◆ The national formula shortage has taken its toll on Star Valley, but parents have come together to feed their infants.
By Brianna Call
Not being able to feed a child is one of the greatest fears a parent can have. And because of the current formula shortage, many parents have had to face this fear. The formula shortage was sparked after Abbott, the largest formula producer in the United States, recalled its formula on February 17 and 28 after four infants who drank formula produced from their Michigan plant came down with a bacterial infection. Two of the infants died. Abbott claims that through its own investigation, there was no correlation between their formula and the infant illnesses and deaths. However, the FDA closed the plant after finding several health and safety violations.

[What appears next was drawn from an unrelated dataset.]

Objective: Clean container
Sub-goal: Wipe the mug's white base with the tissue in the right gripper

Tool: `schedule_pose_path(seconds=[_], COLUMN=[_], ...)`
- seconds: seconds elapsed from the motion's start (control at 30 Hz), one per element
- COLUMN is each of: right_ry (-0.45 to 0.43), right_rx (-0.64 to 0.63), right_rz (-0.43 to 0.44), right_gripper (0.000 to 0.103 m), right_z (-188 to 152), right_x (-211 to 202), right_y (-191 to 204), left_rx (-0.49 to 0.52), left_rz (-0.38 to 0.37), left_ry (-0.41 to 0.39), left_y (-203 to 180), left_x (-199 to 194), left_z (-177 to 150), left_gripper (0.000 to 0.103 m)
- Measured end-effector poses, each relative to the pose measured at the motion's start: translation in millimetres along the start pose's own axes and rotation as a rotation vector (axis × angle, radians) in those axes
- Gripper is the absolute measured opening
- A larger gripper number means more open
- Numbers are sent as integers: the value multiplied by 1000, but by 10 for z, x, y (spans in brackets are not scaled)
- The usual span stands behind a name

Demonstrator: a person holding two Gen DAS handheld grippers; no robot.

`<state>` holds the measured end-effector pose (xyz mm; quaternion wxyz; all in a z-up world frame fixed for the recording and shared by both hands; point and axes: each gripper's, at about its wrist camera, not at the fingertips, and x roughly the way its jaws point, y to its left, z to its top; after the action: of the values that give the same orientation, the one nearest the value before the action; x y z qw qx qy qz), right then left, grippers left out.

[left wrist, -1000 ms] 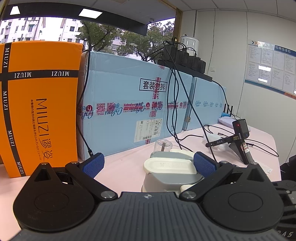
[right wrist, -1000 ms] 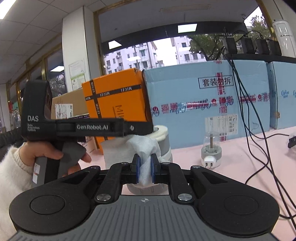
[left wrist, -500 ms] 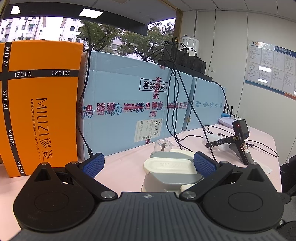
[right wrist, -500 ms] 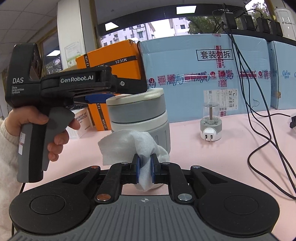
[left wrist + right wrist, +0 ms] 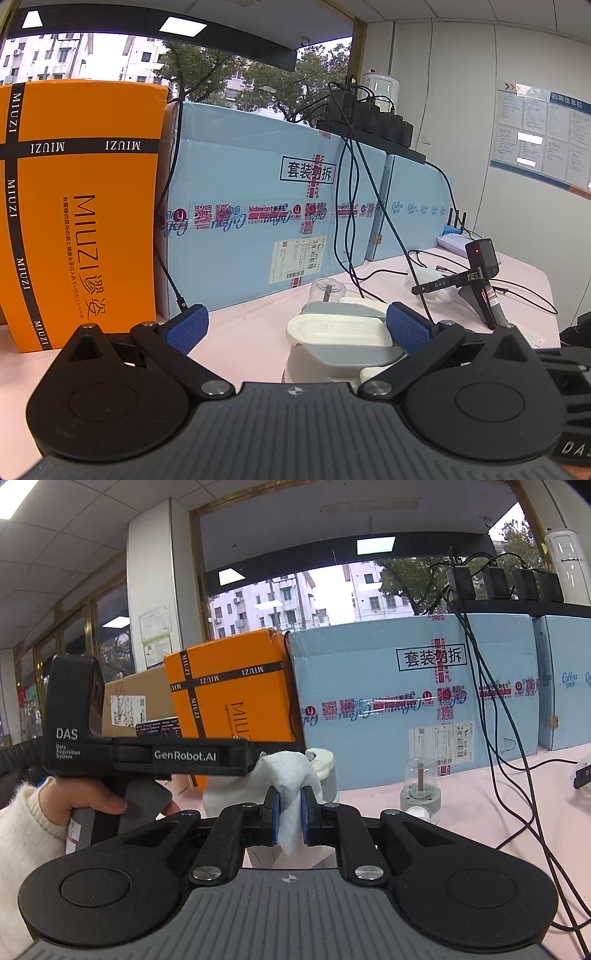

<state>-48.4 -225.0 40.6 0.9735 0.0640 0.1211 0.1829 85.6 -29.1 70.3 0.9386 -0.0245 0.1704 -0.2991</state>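
Right, one container on pink table | left gripper spread wide, right pad touching its lid | right gripper clamps one tissue before it, hiding body

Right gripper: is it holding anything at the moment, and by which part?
Yes. The right gripper is shut on the white wipe, pinching a bunched fold near its lower end; the rest billows up against the container.

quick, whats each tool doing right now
Left tool: open, its right pad at the container, left pad clear of it, not gripping.
Right tool: shut on the wipe.
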Motion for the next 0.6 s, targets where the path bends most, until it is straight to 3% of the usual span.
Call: schedule_pose_path(seconds=[0.3, 0.6], right_ry=[50, -37], right_rx=[15, -22], right_rz=[-1, 3], right_gripper=[11, 11], right_z=[-92, 70], right_x=[42, -56], right_y=[-25, 73], left_rx=[-2, -4], left_rz=[-10, -4], left_ry=[2, 1], left_y=[0, -6], left_x=[11, 7], left_z=[-1, -4], left_gripper=[103, 103])
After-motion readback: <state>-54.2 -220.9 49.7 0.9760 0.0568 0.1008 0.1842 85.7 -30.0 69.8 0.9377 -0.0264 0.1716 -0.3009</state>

Abbott’s Michigan plant produced 20 percent of the nation’s formula, and because the formula industry is dominated by only a few manufacturers, this shutdown created a devastating effect that has had parents scrambling to find ways to feed their infants. Nationwide, the out-of-stock rate for formula was as high as 43 percent.
On May 21, Robert Ford, chairman and chief executive of Abbott, released a statement in the Washington Post apologizing for the formula shortage: “We’re sorry to every family we’ve let down since our voluntary recall exacerbated our nation’s baby formula shortage. . . . I will not mince words — this is tragic and heartbreaking, and it is consuming my thoughts and those of my colleagues.”
He stated that the company will be establishing a $5 million fund to support families whose infants have been hospitalized because of the shortage. He also stated, “You can feel safe buying any Abbott product you find on the store shelves. What is available has passed rigorous inspections and is ready for your babies.” Abbott plans to open their Michigan facility the first week of June and are “making significant investments to ensure this never happens again.”
On May 22, 70,000 pounds of formula were imported from Germany and sent to Indiana. According to the Guardian, this shipment should cover roughly 15% of the formula shortage and should make half a million bottles. More overseas shipments of formula are expected.
Currently, in Afton, Broulim’s assistant manager Cody Crittenden states that “our shelves are currently almost empty. We do have a couple things of formula here and there, but compared to where it was, we are probably under half of what we normally have.” Crittenden has been putting in three orders of formula a week, months in advance. He adds, “[Corporate is] working on trying to find formula through other manufacturers. They’re trying to figure out what they can do to get some here. And unfortunately, nothing seems to be coming through.” Crittenden says that he does not know when to expect formula shelves to be stocked at their regular rate.
Many parents in Star Valley have been feeding their infants what is available, which means switching between different brands of formula at an unregulated pace. Autumn Nalley, a mother from Star Valley Ranch, states: “We’ve had to resort to switching up formula. It’s been really hard for our son. He’s extremely fussy because he’s constipated with the switch up. I’m always checking stores and online and rarely find what he prefers. It’s really relieving seeing other moms offer brands they aren’t using anymore. It’s been a lifesaver on one occasion!”
Luckily, parents in our communities have come together to help feed each other’s infants. Kylee Bird, a mother from Thayne, started the Facebook page Moms in Need specifically to help parents in the valley find the formula they need for their babies. On this page and other social media platforms, parents post looking for specific brands of formula that their infants can tolerate. Others are posting formula they no longer need for other parents to buy or trade.
Kim Deti, a public information officer from the Wyoming Department of Health, stated, “We do not have a state stockpile of infant formula. If people can’t find formula and begin to examine alternative options for their babies, we encourage them to be cautious and to be mindful of safety recommendations from reputable groups, such as the American Academy of Pediatrics or from the doctor they already see for their child’s care.”
She also mentioned that the Women, Infants and Children (WIC) program has expanded its formula brands and sizing so that families with lower incomes have a wider range of formula they can purchase.
We do not know when the formula shortage will end, but as a community, we hope to continue to work together to ensure parents can find the formula they need and can feed their infants.